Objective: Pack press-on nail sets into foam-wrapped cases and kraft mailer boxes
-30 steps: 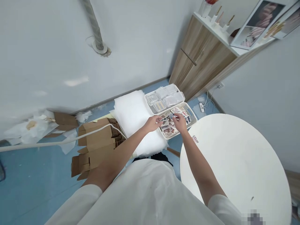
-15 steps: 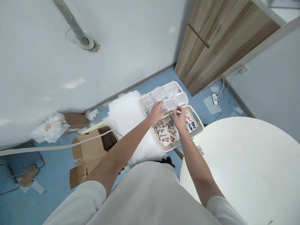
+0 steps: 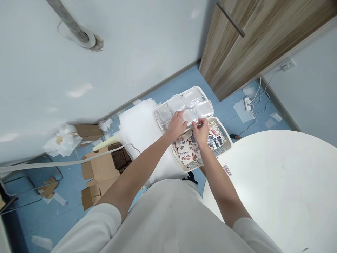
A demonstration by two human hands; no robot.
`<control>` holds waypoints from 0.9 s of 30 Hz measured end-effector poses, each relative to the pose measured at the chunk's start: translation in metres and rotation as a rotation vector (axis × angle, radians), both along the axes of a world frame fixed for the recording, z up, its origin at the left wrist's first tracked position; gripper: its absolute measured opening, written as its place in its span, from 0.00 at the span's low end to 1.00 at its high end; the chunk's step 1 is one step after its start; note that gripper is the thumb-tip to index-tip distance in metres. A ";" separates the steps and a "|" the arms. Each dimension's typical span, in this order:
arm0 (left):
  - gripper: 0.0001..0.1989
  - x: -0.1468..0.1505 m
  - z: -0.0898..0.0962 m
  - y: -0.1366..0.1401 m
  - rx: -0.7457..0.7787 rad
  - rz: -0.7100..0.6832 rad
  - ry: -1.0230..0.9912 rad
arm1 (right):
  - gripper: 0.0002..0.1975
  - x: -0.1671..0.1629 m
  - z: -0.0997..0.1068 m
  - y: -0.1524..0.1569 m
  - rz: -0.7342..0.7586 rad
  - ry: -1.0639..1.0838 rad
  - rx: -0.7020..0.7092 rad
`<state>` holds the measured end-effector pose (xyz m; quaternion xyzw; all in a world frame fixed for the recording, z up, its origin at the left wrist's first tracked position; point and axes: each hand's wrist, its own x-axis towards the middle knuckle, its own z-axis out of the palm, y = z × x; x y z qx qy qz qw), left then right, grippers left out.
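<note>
My left hand (image 3: 177,125) lies over the near edge of a white basket (image 3: 158,123) filled with stacks of clear plastic packets (image 3: 176,103). Its thumb stands apart from the fingers, which touch the packets. Beside it, my right hand (image 3: 200,131) is closed in a pinch at the edge of a clear packet; what lies between its fingertips is too small to make out. Under the right hand is a second white basket (image 3: 226,143) with perforated sides. Inside lie many small cards (image 3: 185,155) with colourful press-on nails, partly hidden by my right hand and wrist.
A round white table (image 3: 273,182) stands at right, with a small nail set (image 3: 226,170) near its edge. White sheeting (image 3: 139,121) lies left of the baskets. An open cardboard box (image 3: 104,167), a pale cable (image 3: 65,163) and a power strip (image 3: 247,104) are around. A wooden cabinet (image 3: 237,45) stands behind.
The view has shifted slightly, so the cabinet and wall sit higher. Both hands keep nearly the same place over the baskets, with only small finger movements.
</note>
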<state>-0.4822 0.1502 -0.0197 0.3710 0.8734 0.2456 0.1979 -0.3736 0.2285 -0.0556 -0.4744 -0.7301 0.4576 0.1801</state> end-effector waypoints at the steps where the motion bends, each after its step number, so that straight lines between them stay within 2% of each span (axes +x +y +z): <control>1: 0.24 0.000 -0.001 -0.002 -0.003 0.007 0.004 | 0.20 0.000 0.001 -0.001 0.001 0.000 -0.005; 5: 0.24 0.001 -0.003 -0.011 0.003 0.028 0.000 | 0.18 -0.001 0.006 -0.007 -0.009 -0.002 -0.032; 8: 0.24 -0.001 -0.004 -0.018 0.070 0.078 -0.074 | 0.18 -0.001 0.011 -0.011 -0.012 -0.003 -0.035; 13: 0.25 -0.002 -0.003 -0.032 0.252 0.277 -0.334 | 0.21 -0.001 0.021 -0.026 0.046 0.030 -0.056; 15: 0.28 0.003 0.001 -0.038 0.340 0.356 -0.477 | 0.18 -0.001 0.027 -0.035 0.087 0.092 -0.043; 19: 0.29 0.017 0.018 -0.055 0.513 0.451 -0.749 | 0.10 0.007 0.041 -0.054 0.137 0.205 0.157; 24: 0.22 0.033 0.044 -0.087 0.547 0.497 -1.136 | 0.08 0.037 0.055 -0.076 0.246 0.296 0.402; 27: 0.19 0.042 0.053 -0.107 0.561 0.511 -1.159 | 0.11 0.055 0.060 -0.094 0.318 0.307 0.494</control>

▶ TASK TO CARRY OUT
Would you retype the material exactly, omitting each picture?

▶ WRITTEN RESPONSE
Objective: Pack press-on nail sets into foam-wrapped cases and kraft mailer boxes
-30 steps: 
-15 steps: 
+0 steps: 
A demonstration by two human hands; no robot.
`<control>` holds waypoints from 0.9 s of 30 Hz measured end-effector poses, each relative to the pose measured at the chunk's start: translation in metres and rotation as a rotation vector (axis × angle, radians), both along the axes of a world frame fixed for the recording, z up, its origin at the left wrist's first tracked position; gripper: its absolute measured opening, written as its place in its span, from 0.00 at the span's low end to 1.00 at its high end; the chunk's step 1 is one step after its start; note that gripper is the thumb-tip to index-tip distance in metres. A ";" separates the steps and a "|" the arms. Each dimension's typical span, in this order:
arm0 (left):
  - gripper: 0.0001..0.1989
  - x: -0.1468..0.1505 m
  - z: -0.0898..0.0962 m
  - y: -0.1366..0.1401 m
  - rx: -0.7457..0.7787 rad
  - rz: -0.7100..0.6832 rad
  - ry: -1.0230..0.9912 rad
arm1 (right):
  - gripper: 0.0002..0.1975
  - x: -0.1671..0.1629 m
  - z: -0.0997..0.1068 m
  - y: -0.1524..0.1569 m
  - rz: -0.7342..0.7586 rad
  - ry: -1.0639..1.0838 rad
  - rx: -0.7020..0.7092 rad
`<state>` holds the measured end-effector pose (xyz m; quaternion xyzw; all in a world frame fixed for the recording, z up, its origin at the left wrist's first tracked position; point and axes: each hand's wrist, its own x-axis towards the middle knuckle, its own z-axis out of the palm, y = z × x; x y z qx qy qz qw), left then right, grippers left out.
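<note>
My left hand (image 3: 177,125) lies over the near edge of a white basket (image 3: 158,123) filled with stacks of clear plastic packets (image 3: 176,103). Its thumb stands apart from the fingers, which touch the packets. Beside it, my right hand (image 3: 200,131) is closed in a pinch at the edge of a clear packet; what lies between its fingertips is too small to make out. Under the right hand is a second white basket (image 3: 226,143) with perforated sides. Inside lie many small cards (image 3: 185,155) with colourful press-on nails, partly hidden by my right hand and wrist.
A round white table (image 3: 273,182) stands at right, with a small nail set (image 3: 226,170) near its edge. White sheeting (image 3: 139,121) lies left of the baskets. An open cardboard box (image 3: 104,167), a pale cable (image 3: 65,163) and a power strip (image 3: 247,104) are around. A wooden cabinet (image 3: 237,45) stands behind.
The view has shifted slightly, so the cabinet and wall sit higher. Both hands keep nearly the same place over the baskets, with only small finger movements.
</note>
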<state>-0.4822 0.1502 -0.0197 0.3710 0.8734 0.2456 0.1979 -0.3736 0.2285 -0.0556 -0.4744 -0.7301 0.4576 0.1801</state> end-effector waypoints at the steps where the motion bends, each after its step number, so that straight lines between them stay within 2% of each span (axes +x +y +z): <control>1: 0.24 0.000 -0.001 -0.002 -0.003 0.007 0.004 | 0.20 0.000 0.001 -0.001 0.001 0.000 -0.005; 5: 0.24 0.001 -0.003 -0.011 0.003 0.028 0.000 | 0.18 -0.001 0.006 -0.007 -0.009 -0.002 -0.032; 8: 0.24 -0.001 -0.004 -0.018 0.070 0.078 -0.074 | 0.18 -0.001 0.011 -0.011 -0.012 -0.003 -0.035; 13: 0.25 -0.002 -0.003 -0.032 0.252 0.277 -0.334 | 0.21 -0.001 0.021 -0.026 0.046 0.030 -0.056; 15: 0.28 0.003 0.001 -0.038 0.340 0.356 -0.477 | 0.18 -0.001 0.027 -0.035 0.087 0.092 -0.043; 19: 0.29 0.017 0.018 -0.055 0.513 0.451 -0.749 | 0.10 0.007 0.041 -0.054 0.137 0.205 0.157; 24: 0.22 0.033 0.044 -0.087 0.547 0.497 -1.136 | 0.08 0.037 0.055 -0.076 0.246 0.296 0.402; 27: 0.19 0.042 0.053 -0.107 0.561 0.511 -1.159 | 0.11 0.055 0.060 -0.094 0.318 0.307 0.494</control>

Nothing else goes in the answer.